- **Work instruction**
Look through the material below. Return exactly the lines from the one with "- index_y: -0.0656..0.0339" through the one with "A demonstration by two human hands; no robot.", both included.

- **Information provided**
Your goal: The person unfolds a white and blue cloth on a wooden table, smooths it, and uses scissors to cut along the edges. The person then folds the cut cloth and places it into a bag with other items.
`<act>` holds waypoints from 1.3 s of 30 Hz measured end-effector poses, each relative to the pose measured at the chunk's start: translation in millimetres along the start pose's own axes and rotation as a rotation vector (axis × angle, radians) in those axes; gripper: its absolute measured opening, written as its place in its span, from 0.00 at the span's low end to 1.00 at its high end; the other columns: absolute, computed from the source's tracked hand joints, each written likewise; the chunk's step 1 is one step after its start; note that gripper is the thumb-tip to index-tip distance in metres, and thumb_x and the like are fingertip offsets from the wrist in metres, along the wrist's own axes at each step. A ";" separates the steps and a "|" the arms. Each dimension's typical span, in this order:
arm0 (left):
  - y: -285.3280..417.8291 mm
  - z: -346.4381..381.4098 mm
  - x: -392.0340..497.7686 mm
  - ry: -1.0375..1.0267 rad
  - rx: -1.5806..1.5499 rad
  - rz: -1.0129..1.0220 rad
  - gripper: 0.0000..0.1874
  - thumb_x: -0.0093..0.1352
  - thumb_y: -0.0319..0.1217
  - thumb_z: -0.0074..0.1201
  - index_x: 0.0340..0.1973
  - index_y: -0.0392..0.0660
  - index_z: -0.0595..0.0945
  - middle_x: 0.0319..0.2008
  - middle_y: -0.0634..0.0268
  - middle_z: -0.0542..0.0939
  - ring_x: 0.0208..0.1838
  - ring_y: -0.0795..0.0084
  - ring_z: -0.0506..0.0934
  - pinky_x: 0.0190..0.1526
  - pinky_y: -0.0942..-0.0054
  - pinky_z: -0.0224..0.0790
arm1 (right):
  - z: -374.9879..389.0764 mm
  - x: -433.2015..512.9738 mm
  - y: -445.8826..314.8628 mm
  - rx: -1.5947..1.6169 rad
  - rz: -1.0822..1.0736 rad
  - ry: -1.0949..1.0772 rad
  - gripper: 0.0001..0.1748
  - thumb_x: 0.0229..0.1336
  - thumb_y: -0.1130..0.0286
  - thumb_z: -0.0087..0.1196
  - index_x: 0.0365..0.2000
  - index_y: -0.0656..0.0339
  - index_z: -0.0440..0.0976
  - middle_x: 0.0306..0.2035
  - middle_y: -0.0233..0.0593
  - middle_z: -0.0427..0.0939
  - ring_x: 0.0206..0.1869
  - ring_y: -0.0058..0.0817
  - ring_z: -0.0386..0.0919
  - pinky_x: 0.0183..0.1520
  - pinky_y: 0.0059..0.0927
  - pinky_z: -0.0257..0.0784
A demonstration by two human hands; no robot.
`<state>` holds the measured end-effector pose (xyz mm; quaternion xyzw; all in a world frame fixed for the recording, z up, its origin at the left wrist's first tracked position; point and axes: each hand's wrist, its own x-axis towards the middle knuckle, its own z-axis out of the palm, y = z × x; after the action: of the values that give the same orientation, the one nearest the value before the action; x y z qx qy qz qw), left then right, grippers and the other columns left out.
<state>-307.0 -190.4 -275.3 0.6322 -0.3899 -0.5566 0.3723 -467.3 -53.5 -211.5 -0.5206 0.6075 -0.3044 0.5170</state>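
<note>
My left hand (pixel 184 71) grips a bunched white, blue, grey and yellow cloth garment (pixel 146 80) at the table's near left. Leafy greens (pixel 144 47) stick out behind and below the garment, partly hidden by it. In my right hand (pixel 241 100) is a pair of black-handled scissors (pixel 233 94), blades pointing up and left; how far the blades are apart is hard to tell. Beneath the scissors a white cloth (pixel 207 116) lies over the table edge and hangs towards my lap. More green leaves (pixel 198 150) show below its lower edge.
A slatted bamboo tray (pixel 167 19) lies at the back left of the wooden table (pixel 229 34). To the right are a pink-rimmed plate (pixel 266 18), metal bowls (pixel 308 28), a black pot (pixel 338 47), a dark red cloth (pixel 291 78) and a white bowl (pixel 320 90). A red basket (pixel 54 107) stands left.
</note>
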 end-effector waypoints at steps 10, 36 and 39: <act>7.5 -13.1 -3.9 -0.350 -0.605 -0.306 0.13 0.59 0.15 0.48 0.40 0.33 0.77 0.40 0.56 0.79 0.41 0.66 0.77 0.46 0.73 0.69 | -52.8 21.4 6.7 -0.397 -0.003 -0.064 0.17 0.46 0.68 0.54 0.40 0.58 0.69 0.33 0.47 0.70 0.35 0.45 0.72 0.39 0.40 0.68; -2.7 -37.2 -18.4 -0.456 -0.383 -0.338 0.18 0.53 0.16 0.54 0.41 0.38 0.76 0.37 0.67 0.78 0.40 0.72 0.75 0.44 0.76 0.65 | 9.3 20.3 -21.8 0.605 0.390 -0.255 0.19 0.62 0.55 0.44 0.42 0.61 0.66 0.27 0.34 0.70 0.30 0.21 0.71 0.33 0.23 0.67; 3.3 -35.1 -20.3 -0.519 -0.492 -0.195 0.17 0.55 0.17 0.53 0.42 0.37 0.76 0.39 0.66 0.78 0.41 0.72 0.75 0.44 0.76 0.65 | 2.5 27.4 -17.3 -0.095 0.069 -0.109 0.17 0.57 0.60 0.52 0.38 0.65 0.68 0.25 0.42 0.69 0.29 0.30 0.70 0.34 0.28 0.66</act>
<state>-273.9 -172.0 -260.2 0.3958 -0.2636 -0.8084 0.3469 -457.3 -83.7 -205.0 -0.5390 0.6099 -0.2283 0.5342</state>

- **Response to the task**
  - index_y: -0.0656..0.0339
  - index_z: -0.0440..0.0976
  - middle_x: 0.0306..0.2035
  - middle_y: -0.0233..0.0593
  - middle_z: -0.0427..0.0939
  - ring_x: 0.0206..0.1869
  - ring_y: -0.0058..0.0817
  - ring_z: -0.0386..0.0919
  - pinky_x: 0.0183..0.1520
  - pinky_y: 0.0059..0.0927
  - pinky_z: -0.0257..0.0784
A demonstration by two human hands; no robot.

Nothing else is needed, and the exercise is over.